MINISTRY OF HEALTH OF THE RUSSIAN FEDERATION
GENERAL MONOGRAPH
Содержание
Suspensions GPM.1.4.1.0014.15
Supersedes the XI Monograph of the State Pharmacopoeia
Suspension is a liquid dosage form, which is a heterogeneous dispersed system containing one or more solid active ingredients distributed in a liquid dispersion medium.
Suspensions may be ready-to-use and also prepared immediately before use from powders, granules, tablets and water or other suitable liquid as specified in the monograph or regulatory documentation.
Suspensions are used for oral administration, inhalation, external use, topical and parenteral administration.
Powders, granules and tablets for suspensions should comply with the requirements of the GM “Powders”, “Granules” or “Tablets”, respectively. Suspensions for parenteral administration should comply with the requirements of the GM “Parenteral dosage forms”. Suspensions for inhalation should comply with the requirements of the GM “Dosage forms for inhalation”. Suspensions in the form of eye drops should comply with the requirements of the GM “Ophthalmic dosage forms”.
TECHNOLOGY CHARACTERISTICS
Buffer solutions, stabilizers (substances that increase the viscosity of the dispersion medium, surface active substances, etc.), flavoring agents can be used as excipients in suspensions.
preservatives, antioxidants, colorants and other substances approved for medical use.
TESTING
Description. After shaking, suspension should be a liquid with particles uniformly distributed in it; the color and the odor, if necessary, are specified.
pH. It is determined if specified in the monograph or regulatory documentation. The test is carried out by a potentiometric method in accordance with the requirements of the GM “Ionometry”.
Particle size. Determination of a particle size in suspensions is carried out by optical microscopy (the GM “Optical Microscopy”) and laser diffraction (the GM “Determination of particle size distribution by laser diffraction method “).
The particle size is determined by optical microscopy according to the following procedure.
A certain amount of suspension, corresponding to 10 μg of solid medicinal substance, is introduced into a counting chamber or, with a micropipette, applied to a glass slide and the entire area of a sample is viewed under a microscope. First, scan a sample at a small magnification (for example, 50*), identifying particles with a maximum size of more than 25 μm. Then, measure these particles at a larger magnification (for example, from 200* to 500*).

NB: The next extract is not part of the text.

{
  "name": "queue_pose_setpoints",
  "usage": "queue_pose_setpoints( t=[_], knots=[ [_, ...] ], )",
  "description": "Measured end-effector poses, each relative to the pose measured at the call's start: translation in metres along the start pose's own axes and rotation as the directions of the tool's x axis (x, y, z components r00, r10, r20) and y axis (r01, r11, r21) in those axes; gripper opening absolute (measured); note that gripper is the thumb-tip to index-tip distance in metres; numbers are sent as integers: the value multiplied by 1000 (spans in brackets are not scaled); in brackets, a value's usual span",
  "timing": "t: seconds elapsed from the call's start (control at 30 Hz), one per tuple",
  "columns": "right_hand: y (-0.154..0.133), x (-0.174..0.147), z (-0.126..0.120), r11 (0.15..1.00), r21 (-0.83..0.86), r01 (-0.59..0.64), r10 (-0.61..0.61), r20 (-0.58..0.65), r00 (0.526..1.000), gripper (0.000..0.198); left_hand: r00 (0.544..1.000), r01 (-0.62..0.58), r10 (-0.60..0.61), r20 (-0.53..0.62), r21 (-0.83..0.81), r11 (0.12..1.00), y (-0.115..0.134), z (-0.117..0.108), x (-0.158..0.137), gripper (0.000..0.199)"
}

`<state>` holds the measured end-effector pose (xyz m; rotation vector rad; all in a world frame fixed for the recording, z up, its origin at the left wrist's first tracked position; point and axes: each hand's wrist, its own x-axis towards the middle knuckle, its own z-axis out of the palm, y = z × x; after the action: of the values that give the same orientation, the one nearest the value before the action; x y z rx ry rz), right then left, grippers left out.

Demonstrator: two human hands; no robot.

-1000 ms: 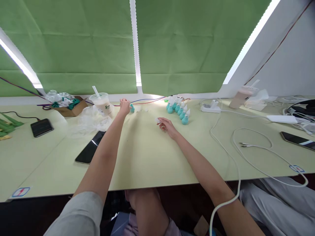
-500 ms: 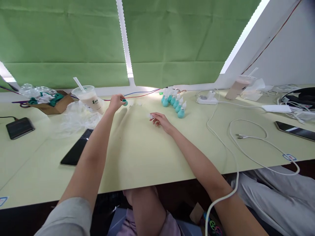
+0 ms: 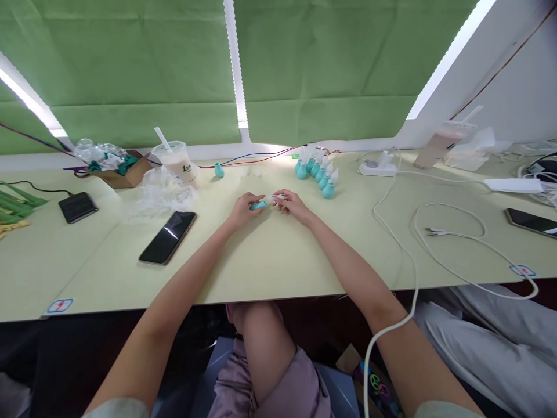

Presence of particles with a maximum size of more than 100 μm is not allowed, unless otherwise specified in the monograph or regulatory documentation.
For eye drops of suspension type containing 10 μg of solid active ingredient, there should be not more than 20 particles with a maximum size of more than 25 μm, with therefrom not more than 2 particles with a maximum size of more than 50 μm; presence of particles with a maximum size of more than 90 μm is not allowed.
Syringeability. The determination is carried out in suspensions for parenteral administration according to the procedure specified in the monograph or regulatory documentation. The suspension should pass into the syringe freely through a 0.8 * 40 needle, unless otherwise specified in the monograph or regulatory documentation.
Sedimentation stability. The determination is carried out according to the following procedure. The pharmaceutical product is shaken carefully and transferred from a vial (or other package specified in the monograph or regulatory documentation) to a graduated cylinder or glass tube. The vial (or other appropriate package) is also inspected. To inspect the polymer vial, it is cut into sections. At the bottom and on the walls of the vial (package), aggregates and agglomerates of dispersed phase particles should not be observed.
For suspensions for parenteral administration and oral administration, the time for resuspension should not be more than 1 minute, for eye drops the recommended time for resuspension is not more than 30 seconds.
There should be no signs of sedimentation and the formation of aggregates and agglomerates for the time needed to administer a pharmaceutical product. Generally, for suspensions for parenteral and oral administration, eye drops of suspension type it should be at least 2-3 minutes.
Viscosity. It is determined, if specified in the monograph or regulatory documentation, in accordance with the requirements of the GM “Viscosity” by rotational viscometry at 25 °C. Determination of viscosity should be provided for suspensions if they contain substances that increase viscosity.
PACKAGING
In accordance with the requirements of the GM “Dosage forms”. Suspensions are available both in multi-dose and unit-dose containers, with a device, if necessary, to ensure the convenience of use and dosage of a medicinal product.
As a means for measuring a prescribed dose, a dosing spoon or a cup, a dropper, etc. may be provided in a package.
Suspensions for parenteral administration, eye drops and suspensions for application to damaged skin are available in sterile airtight containers.
LABELLING
In accordance with the requirements of the GM “Dosage forms”. The cautionary warning “Shake before use” should be provided on the label.
STORAGE CONDITIONS
In accordance with the requirements of the GM “Storage of medicinal products”. In a package that provides stability during the indicated shelf life of the medicinal product, in a dark place at a temperature of 8 to 15 °C, unless otherwise specified in the monograph or regulatory documentation.